Records from a data source
****************************************
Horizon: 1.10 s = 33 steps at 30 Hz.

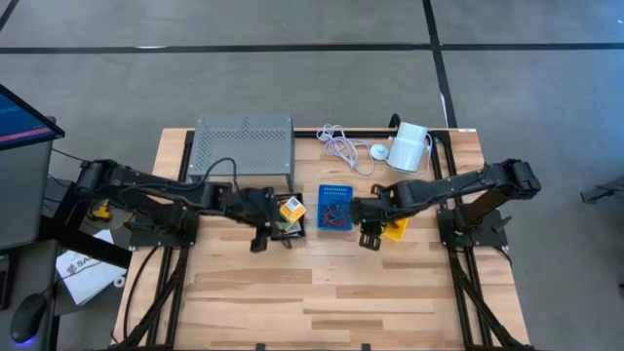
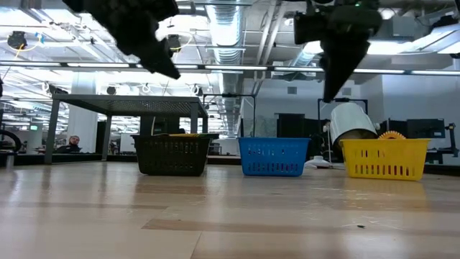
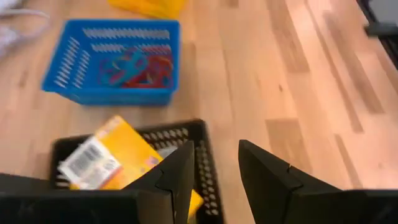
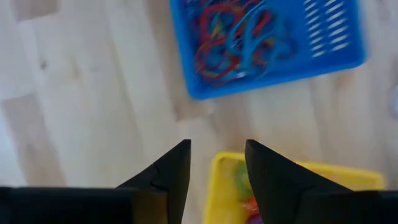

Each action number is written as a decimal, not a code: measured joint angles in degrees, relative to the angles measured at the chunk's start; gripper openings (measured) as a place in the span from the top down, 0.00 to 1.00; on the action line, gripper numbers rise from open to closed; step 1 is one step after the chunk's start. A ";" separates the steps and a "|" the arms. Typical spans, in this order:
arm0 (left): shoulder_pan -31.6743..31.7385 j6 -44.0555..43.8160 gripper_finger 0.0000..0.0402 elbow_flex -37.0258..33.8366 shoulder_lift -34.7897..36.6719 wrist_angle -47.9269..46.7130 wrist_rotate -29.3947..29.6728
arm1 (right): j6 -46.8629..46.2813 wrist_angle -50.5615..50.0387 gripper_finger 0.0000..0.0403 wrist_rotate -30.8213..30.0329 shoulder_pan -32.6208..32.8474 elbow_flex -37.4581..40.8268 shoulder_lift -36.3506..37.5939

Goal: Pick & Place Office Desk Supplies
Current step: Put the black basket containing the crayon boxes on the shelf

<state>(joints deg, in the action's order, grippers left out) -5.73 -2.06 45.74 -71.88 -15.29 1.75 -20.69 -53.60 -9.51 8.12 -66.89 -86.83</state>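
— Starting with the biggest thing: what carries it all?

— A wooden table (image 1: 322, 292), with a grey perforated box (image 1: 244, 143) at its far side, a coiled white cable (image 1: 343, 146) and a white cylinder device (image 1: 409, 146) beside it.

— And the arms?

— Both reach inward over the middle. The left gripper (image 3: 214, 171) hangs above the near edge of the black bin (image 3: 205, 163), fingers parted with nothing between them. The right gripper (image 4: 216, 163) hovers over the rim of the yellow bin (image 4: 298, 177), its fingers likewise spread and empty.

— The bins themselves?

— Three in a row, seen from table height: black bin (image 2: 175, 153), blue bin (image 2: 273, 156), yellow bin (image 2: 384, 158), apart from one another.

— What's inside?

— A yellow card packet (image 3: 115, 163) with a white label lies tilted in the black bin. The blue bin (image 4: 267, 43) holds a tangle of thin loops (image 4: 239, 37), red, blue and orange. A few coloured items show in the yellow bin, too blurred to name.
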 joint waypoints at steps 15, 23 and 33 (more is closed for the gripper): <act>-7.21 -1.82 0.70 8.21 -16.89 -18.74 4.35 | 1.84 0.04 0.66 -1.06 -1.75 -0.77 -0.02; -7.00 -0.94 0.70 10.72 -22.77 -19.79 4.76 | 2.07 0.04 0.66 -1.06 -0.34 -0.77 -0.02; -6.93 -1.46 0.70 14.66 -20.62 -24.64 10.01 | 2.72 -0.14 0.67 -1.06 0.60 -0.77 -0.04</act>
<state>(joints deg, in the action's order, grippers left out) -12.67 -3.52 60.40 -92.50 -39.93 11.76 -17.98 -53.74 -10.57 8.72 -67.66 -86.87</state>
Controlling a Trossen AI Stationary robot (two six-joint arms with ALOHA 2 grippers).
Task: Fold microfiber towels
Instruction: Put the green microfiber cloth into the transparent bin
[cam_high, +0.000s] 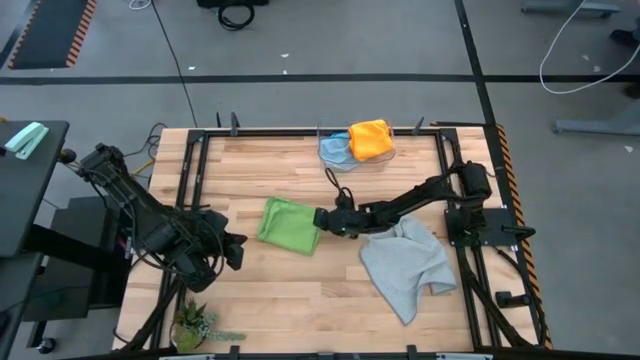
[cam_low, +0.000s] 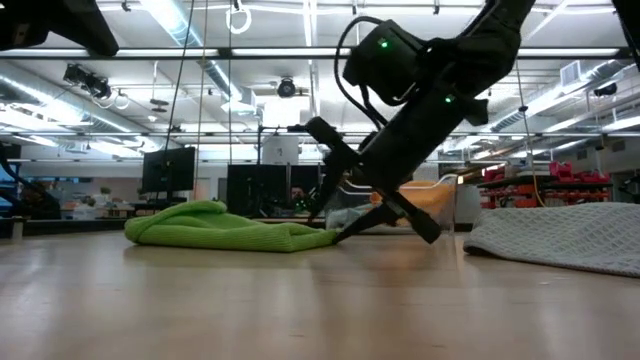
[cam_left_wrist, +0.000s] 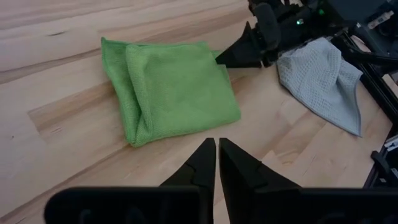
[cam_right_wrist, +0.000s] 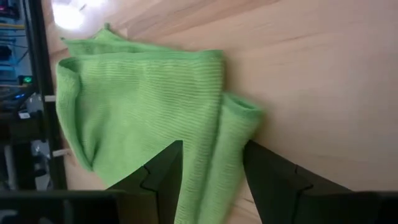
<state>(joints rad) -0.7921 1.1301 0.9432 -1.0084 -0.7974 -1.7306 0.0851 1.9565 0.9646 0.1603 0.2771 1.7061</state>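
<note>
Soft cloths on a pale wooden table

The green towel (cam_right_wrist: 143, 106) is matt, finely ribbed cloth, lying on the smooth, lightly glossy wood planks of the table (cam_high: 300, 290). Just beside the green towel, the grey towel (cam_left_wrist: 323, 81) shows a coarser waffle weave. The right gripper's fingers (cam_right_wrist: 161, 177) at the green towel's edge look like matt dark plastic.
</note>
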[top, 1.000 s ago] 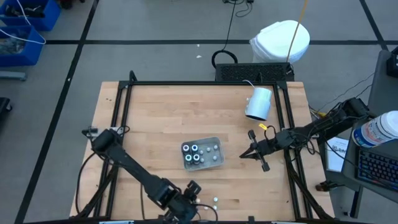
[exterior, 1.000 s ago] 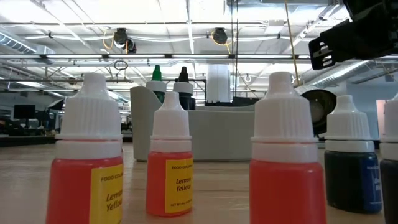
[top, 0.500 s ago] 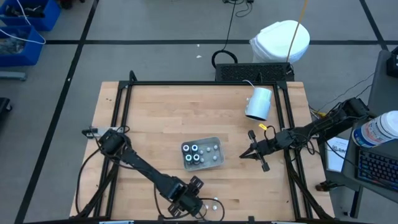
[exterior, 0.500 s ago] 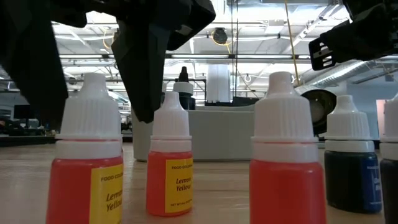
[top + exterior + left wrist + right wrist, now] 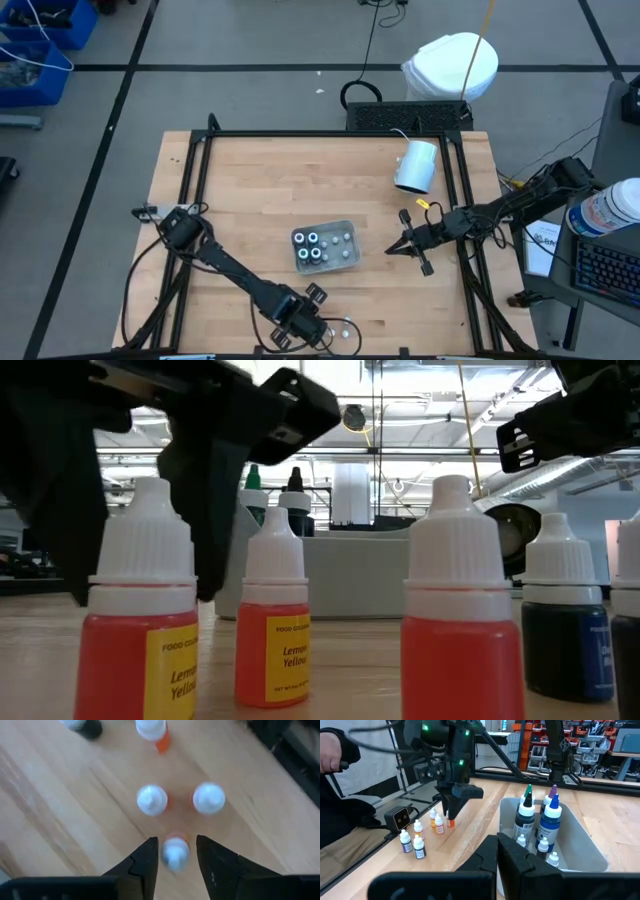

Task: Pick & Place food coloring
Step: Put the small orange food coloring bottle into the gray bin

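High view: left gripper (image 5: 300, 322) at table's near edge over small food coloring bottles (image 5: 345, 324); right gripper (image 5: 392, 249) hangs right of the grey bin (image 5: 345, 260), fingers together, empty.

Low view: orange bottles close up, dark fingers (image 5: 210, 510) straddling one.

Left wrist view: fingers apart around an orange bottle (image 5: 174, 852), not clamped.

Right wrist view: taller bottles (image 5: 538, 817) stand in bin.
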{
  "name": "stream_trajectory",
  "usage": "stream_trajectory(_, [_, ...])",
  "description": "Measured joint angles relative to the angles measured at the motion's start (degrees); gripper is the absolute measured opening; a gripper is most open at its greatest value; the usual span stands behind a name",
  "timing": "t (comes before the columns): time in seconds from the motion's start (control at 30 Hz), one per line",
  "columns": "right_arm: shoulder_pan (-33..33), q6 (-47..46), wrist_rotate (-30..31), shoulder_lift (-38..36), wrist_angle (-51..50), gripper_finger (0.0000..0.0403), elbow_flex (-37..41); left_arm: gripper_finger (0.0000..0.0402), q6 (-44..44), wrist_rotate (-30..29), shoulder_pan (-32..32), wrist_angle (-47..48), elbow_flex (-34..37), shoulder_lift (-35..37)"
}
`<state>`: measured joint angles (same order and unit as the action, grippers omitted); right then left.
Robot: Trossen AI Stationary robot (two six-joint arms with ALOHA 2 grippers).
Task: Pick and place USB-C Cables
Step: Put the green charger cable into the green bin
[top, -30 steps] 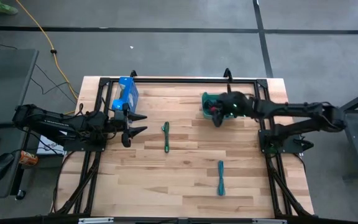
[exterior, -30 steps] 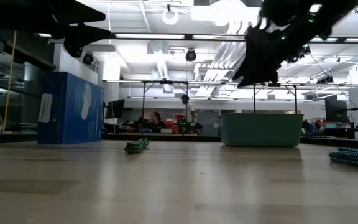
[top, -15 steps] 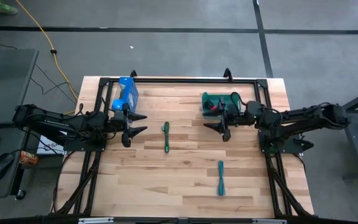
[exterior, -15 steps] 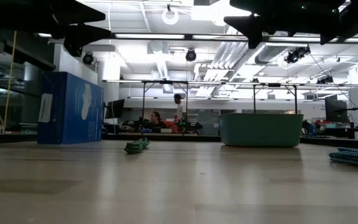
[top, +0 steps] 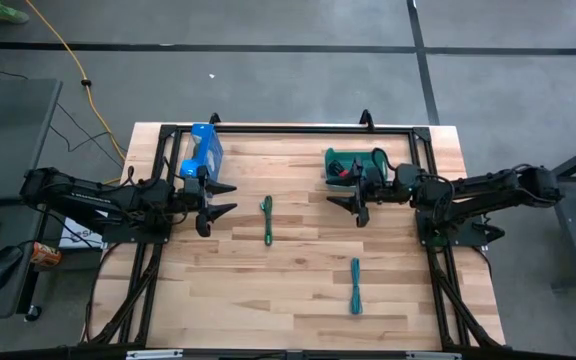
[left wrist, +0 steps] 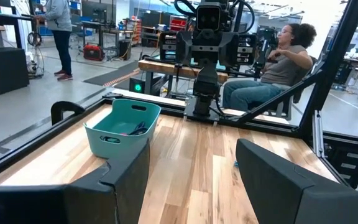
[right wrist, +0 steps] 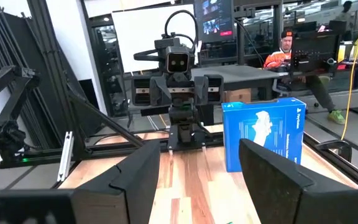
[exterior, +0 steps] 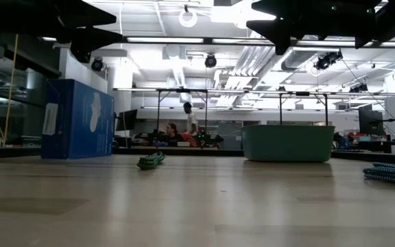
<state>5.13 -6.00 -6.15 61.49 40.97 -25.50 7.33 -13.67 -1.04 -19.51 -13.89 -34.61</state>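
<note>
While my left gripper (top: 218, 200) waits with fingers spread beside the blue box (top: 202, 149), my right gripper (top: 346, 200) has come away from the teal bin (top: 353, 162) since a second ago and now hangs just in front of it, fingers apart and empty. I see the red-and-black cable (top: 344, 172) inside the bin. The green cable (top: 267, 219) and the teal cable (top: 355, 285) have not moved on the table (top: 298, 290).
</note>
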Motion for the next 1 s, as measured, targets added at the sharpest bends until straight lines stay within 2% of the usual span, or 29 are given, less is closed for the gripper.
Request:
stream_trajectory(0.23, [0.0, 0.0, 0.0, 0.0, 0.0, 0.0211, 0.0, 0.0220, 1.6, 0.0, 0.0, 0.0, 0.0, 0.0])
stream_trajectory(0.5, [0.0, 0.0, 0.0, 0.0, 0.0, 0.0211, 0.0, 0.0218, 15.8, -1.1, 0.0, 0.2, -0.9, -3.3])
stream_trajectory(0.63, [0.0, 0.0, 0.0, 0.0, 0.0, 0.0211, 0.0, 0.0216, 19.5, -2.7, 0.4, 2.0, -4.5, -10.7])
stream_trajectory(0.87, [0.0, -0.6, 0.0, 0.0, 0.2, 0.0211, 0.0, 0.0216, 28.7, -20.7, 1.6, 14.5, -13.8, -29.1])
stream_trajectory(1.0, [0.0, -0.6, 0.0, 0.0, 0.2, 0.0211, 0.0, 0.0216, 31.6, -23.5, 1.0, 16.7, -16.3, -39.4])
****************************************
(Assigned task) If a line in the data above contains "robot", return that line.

(Result of the exercise)
Controlling a Trossen AI Stationary robot (two six-joint arms with ALOHA 2 grippers).
Robot: Trossen AI Stationary robot (two six-joint arms with ALOHA 2 grippers).

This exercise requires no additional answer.